Please filter the data below down to the lines holding the string "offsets".

MATERIAL PROVIDED.
□ □ □ □

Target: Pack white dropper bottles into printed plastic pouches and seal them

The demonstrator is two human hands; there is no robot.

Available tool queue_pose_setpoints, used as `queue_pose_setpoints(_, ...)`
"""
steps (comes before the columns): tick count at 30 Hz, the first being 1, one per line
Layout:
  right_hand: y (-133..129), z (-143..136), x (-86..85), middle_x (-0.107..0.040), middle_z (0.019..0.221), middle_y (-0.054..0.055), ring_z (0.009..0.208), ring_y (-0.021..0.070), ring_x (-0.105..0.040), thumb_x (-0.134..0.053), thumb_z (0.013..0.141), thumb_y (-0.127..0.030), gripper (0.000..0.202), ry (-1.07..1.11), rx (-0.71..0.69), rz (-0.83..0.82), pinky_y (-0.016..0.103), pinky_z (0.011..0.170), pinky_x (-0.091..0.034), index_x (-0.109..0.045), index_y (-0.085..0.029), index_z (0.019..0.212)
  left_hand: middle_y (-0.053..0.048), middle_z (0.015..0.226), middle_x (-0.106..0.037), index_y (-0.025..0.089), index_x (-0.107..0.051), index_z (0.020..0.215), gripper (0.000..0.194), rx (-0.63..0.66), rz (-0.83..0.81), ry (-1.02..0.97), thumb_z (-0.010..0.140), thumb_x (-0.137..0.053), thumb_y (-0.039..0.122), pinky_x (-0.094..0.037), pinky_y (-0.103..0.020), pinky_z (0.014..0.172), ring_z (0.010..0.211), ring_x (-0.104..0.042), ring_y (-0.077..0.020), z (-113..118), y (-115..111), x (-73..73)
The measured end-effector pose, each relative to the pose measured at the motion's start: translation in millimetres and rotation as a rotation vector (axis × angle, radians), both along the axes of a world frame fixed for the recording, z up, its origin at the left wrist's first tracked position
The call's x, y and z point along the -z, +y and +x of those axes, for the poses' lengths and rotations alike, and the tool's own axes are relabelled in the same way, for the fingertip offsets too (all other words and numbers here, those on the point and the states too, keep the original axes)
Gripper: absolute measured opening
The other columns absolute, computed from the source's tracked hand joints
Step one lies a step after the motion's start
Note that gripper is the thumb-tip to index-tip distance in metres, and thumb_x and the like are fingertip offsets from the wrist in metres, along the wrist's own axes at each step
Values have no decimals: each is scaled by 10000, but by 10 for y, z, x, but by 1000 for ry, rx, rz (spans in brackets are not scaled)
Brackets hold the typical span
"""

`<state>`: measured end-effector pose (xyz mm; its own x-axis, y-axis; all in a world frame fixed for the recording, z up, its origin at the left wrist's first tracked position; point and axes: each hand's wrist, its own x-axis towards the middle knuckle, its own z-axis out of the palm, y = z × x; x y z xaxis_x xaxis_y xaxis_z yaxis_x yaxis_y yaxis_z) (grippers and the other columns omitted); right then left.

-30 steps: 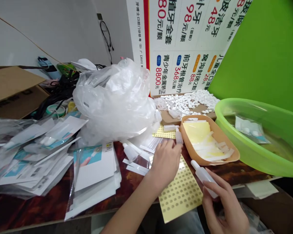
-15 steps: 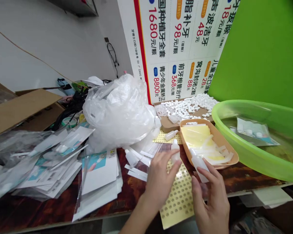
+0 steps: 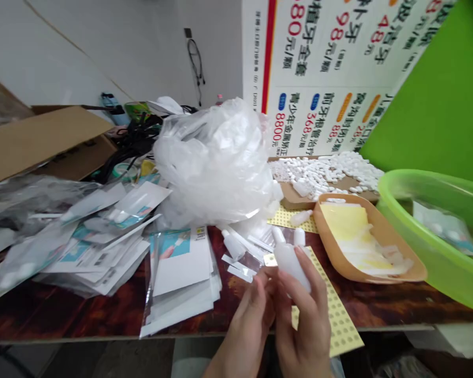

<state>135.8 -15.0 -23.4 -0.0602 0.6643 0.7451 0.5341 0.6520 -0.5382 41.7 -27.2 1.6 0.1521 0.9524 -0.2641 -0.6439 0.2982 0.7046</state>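
My right hand (image 3: 305, 320) is closed around a small white plastic squeeze bottle (image 3: 292, 265), its narrow neck tilted up and left. Close beside it, my left hand (image 3: 252, 320) pinches a small pale-yellow piece (image 3: 270, 260), perhaps a sticker; its fingertips are partly hidden behind the right hand. Beneath both hands lies a yellow sheet with rows of round dots (image 3: 345, 325). Just behind the held bottle shows the white top of another bottle (image 3: 299, 236). A capped bottle (image 3: 233, 245) lies to the left, near white strips (image 3: 238, 269).
A tan tray (image 3: 418, 272) with yellow and white pieces sits right, beside a green basin (image 3: 394, 194). A large clear plastic bag (image 3: 216, 168) stands behind. Packed card pouches (image 3: 181, 268) cover the left. Small white caps (image 3: 335, 170) fill a cardboard tray at the back.
My hands have come together, the right bringing its bottle left. The left has moved from the bottle on the sheet and now pinches a small yellow piece. The view has shifted left.
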Motion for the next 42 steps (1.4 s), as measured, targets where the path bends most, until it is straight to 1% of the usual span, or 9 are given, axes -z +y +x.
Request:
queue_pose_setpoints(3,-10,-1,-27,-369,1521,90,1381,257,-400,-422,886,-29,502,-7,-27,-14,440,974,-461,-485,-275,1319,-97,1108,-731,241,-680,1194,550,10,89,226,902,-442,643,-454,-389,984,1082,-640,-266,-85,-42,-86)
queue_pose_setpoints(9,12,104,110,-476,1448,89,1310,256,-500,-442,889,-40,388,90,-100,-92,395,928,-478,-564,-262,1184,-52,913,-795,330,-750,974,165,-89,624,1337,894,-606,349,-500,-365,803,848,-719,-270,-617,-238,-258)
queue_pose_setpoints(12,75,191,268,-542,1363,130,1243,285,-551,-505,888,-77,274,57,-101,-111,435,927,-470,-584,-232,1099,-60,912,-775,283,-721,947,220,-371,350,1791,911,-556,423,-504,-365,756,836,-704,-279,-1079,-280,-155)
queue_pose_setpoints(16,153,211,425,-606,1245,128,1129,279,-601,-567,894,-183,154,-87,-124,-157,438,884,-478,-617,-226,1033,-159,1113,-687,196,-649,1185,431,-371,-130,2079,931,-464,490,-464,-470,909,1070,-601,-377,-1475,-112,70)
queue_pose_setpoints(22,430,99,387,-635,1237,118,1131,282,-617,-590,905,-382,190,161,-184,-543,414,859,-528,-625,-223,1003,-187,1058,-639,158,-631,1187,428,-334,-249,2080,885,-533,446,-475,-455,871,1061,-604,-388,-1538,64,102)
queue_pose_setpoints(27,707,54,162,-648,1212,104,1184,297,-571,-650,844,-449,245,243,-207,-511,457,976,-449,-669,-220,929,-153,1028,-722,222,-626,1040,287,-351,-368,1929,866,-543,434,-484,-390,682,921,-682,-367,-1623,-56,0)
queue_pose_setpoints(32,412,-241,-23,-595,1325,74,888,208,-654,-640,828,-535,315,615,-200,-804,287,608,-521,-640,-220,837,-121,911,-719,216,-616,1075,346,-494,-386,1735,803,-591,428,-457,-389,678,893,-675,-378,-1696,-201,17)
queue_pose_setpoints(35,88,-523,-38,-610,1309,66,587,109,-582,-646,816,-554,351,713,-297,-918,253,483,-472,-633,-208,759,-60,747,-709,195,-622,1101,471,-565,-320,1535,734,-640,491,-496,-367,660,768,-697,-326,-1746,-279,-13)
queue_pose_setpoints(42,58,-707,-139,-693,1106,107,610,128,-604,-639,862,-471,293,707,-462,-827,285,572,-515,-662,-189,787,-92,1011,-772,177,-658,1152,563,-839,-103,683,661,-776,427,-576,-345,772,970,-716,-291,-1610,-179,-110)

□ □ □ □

TASK RESULT.
The call's x, y and z point along the -z, +y and +x of those axes, for the poses' lengths and rotations alike, and the tool's own axes are relabelled in the same way, for the fingertip offsets too (all other words and numbers here, those on the point and the states too, keep the original axes)
Note that gripper is the thumb-tip to index-tip distance in metres, and thumb_x and the like are fingertip offsets from the wrist in metres, along the wrist's own axes at each step

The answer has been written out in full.